-- Instructions for the task --
Copy out all the lines in the records that include the word "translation".

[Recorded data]
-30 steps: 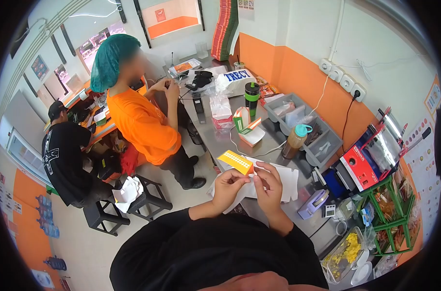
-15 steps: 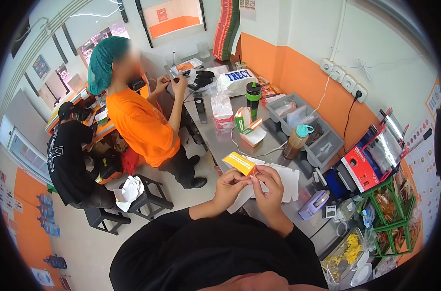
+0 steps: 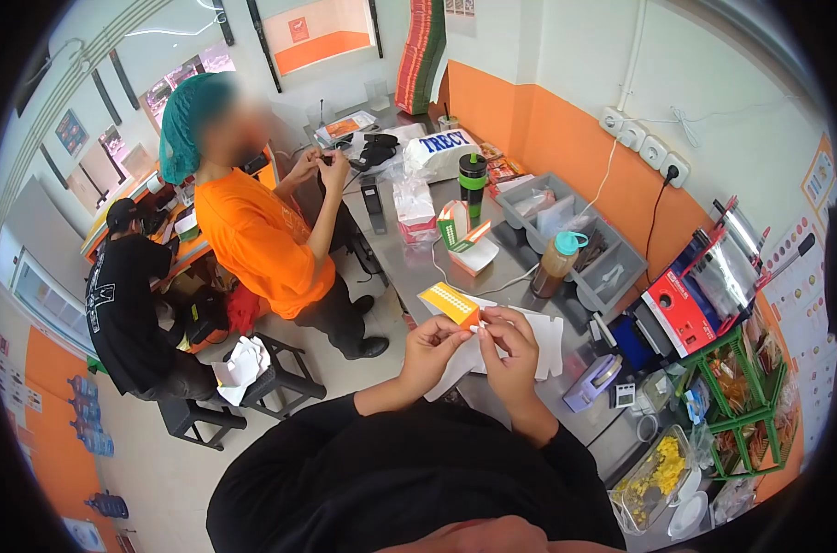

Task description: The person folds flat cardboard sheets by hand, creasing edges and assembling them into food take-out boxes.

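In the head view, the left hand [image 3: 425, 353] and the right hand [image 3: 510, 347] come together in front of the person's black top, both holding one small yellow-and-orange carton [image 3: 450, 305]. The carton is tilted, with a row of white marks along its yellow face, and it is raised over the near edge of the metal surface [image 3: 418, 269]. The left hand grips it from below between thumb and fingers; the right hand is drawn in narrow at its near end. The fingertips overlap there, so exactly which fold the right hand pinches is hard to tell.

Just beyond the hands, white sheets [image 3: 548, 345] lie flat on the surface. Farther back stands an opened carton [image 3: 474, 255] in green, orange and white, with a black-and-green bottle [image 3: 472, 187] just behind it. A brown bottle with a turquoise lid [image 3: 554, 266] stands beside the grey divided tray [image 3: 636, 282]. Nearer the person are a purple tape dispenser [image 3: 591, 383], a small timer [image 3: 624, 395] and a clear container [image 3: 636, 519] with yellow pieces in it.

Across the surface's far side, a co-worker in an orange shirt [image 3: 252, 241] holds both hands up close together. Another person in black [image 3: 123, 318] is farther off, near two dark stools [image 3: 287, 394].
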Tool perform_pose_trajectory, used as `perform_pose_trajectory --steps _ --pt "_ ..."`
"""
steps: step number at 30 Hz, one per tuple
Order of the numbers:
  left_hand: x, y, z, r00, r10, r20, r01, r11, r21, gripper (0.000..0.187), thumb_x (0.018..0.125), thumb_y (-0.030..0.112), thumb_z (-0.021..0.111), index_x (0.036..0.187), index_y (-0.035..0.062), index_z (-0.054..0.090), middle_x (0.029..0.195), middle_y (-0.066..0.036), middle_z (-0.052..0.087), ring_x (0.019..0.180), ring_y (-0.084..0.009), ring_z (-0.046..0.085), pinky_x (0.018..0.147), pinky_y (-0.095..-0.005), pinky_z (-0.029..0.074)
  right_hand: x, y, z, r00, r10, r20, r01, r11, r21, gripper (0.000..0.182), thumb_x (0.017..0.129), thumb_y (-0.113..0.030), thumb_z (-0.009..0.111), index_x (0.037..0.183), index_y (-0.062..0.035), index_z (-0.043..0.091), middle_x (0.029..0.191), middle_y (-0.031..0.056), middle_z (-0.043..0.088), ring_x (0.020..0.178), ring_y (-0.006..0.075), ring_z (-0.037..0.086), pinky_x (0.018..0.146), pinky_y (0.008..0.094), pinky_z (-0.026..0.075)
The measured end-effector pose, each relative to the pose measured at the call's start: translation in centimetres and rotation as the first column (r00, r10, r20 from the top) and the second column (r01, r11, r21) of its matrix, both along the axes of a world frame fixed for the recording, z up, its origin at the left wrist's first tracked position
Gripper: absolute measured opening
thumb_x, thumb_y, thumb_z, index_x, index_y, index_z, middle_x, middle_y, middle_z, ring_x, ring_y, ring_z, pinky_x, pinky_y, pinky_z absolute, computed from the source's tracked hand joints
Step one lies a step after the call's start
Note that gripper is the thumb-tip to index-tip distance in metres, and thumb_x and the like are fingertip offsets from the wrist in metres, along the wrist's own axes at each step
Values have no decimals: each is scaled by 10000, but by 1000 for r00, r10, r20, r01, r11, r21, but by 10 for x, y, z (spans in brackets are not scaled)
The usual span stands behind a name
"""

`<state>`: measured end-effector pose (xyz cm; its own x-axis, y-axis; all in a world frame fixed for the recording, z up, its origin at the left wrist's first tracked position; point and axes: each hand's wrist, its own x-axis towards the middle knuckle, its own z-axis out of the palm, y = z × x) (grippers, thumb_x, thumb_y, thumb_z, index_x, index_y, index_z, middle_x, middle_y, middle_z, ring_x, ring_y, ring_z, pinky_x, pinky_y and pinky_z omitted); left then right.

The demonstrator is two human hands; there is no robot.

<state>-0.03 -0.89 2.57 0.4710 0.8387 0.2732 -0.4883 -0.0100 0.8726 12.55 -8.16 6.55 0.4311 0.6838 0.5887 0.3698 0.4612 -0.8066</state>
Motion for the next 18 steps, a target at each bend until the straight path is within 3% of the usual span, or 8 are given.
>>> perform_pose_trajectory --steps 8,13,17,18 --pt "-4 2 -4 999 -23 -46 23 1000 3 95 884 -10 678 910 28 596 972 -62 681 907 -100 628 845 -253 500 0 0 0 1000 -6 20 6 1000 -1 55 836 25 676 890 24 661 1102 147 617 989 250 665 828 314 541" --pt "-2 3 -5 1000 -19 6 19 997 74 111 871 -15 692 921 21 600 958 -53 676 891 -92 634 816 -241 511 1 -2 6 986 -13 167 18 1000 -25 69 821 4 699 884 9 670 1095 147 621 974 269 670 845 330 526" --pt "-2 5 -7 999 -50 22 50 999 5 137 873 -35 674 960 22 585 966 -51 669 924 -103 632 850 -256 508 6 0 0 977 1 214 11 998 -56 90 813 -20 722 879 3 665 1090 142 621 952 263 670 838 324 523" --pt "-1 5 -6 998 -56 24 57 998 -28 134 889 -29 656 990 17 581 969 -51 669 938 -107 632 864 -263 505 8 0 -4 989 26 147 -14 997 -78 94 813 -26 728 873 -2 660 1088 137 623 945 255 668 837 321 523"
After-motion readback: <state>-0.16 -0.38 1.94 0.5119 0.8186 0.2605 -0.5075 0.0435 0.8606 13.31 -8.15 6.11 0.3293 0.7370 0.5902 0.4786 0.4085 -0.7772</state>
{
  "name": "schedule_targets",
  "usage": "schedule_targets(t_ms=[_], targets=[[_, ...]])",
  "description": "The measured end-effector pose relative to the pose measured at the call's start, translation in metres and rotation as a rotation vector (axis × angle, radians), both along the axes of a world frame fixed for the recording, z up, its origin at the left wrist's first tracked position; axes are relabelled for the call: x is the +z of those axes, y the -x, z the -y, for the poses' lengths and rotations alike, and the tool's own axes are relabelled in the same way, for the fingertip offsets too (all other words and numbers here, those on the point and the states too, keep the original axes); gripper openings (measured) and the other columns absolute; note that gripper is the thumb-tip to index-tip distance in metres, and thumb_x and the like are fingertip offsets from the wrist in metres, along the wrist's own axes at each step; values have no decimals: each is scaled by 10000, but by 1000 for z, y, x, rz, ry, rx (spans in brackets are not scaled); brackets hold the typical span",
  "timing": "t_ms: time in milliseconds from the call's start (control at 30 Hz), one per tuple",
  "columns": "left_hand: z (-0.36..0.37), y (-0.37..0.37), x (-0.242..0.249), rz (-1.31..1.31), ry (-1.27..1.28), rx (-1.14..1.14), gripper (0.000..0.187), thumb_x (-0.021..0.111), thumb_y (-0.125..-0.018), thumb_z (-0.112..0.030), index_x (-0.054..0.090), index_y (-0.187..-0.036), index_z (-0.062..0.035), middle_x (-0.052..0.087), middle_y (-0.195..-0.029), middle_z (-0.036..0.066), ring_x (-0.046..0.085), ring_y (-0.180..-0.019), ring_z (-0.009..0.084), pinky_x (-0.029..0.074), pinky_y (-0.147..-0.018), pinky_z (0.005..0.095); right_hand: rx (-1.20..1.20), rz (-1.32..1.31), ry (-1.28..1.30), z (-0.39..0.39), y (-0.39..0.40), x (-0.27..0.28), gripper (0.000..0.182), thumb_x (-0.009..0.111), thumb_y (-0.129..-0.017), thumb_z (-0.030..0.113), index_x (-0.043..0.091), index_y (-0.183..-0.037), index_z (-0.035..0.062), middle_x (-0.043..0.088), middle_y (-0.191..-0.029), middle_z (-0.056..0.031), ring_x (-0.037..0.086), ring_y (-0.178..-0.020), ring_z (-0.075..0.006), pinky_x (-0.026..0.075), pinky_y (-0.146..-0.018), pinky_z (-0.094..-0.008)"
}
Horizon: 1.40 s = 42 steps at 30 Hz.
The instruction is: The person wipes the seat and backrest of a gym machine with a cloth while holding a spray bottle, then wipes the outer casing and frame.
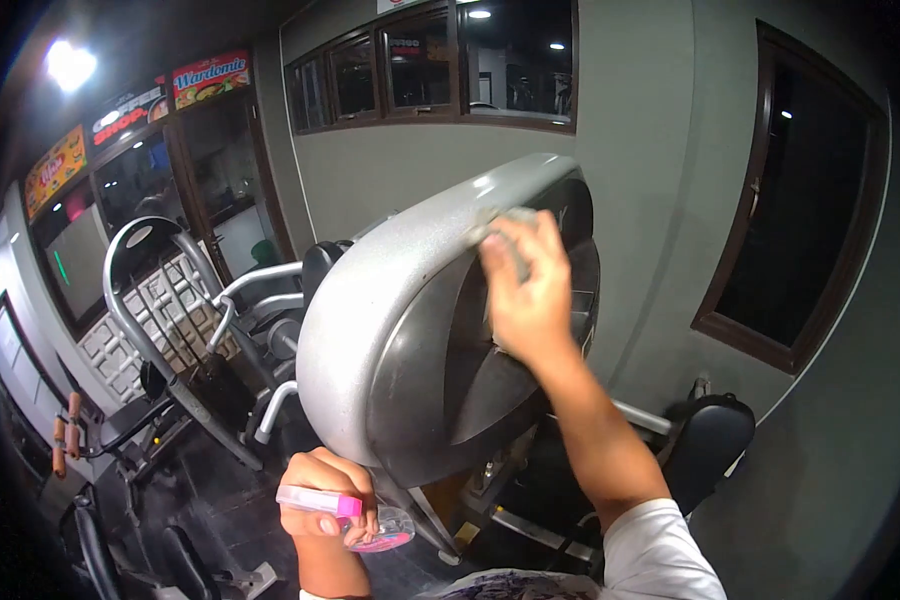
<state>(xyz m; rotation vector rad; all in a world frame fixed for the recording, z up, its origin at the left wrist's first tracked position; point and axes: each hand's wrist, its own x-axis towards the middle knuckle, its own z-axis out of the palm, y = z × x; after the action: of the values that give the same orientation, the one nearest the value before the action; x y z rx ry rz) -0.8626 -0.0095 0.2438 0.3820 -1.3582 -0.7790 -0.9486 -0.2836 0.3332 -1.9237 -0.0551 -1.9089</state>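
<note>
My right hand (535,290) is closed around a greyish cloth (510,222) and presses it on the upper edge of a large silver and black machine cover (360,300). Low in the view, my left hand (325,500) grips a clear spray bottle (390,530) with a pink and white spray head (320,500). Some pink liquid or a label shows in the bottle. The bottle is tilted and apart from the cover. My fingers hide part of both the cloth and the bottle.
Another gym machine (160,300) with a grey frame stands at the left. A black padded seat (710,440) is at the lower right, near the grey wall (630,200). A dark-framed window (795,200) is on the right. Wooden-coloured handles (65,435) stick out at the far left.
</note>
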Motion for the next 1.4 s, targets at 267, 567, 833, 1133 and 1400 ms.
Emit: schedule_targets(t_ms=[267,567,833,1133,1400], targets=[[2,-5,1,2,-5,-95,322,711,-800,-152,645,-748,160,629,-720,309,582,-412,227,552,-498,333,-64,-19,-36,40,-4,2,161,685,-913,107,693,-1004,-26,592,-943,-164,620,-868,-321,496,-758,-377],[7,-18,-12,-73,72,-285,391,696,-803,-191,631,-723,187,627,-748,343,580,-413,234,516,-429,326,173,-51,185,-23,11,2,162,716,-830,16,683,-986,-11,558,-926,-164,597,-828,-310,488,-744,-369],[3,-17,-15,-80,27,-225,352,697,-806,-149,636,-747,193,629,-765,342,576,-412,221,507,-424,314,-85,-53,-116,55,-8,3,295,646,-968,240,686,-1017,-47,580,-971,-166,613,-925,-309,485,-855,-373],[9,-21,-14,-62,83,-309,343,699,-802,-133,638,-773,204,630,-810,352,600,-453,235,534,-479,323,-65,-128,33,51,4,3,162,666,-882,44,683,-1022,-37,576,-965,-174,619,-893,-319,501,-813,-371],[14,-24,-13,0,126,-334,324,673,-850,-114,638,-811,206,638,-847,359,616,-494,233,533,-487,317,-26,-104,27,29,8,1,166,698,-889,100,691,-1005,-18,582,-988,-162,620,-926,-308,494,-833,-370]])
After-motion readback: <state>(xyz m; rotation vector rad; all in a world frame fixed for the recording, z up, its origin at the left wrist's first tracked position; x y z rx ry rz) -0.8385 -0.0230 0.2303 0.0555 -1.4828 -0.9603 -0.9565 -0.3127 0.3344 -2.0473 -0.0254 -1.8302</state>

-- Result of this exercise --
The measured end-effector pose, each relative to the pose measured at the call's start: translation in centimetres and rotation as the first column (r00, r10, r20 from the top) and the second column (r01, r11, r21) of its matrix, both along the axes of a world frame fixed for the recording, z up, its origin at the left wrist's first tracked position
  "description": "The measured end-effector pose relative to the pose measured at the call's start, translation in metres and rotation as a rotation vector (axis × angle, radians), both along the axes of a world frame fixed for the recording, z up, its origin at the left wrist's first tracked position; axes are relabelled for the call: x is the +z of those axes, y the -x, z the -y, for the poses' lengths and rotations alike, and the tool's own axes are relabelled in the same way, for the fingertip offsets too (all other words and numbers here, those on the point and the states too, keep the original axes); gripper openings (measured) and the other columns absolute; note that gripper is the thumb-tip to index-tip distance in metres, and thumb_x and the like are fingertip offsets from the wrist in metres, along the wrist's own axes at each step; values have no decimals: each is scaled by 10000, but by 1000 for z, y, x, rz, ry, rx (spans in brackets are not scaled); brackets hold the typical span",

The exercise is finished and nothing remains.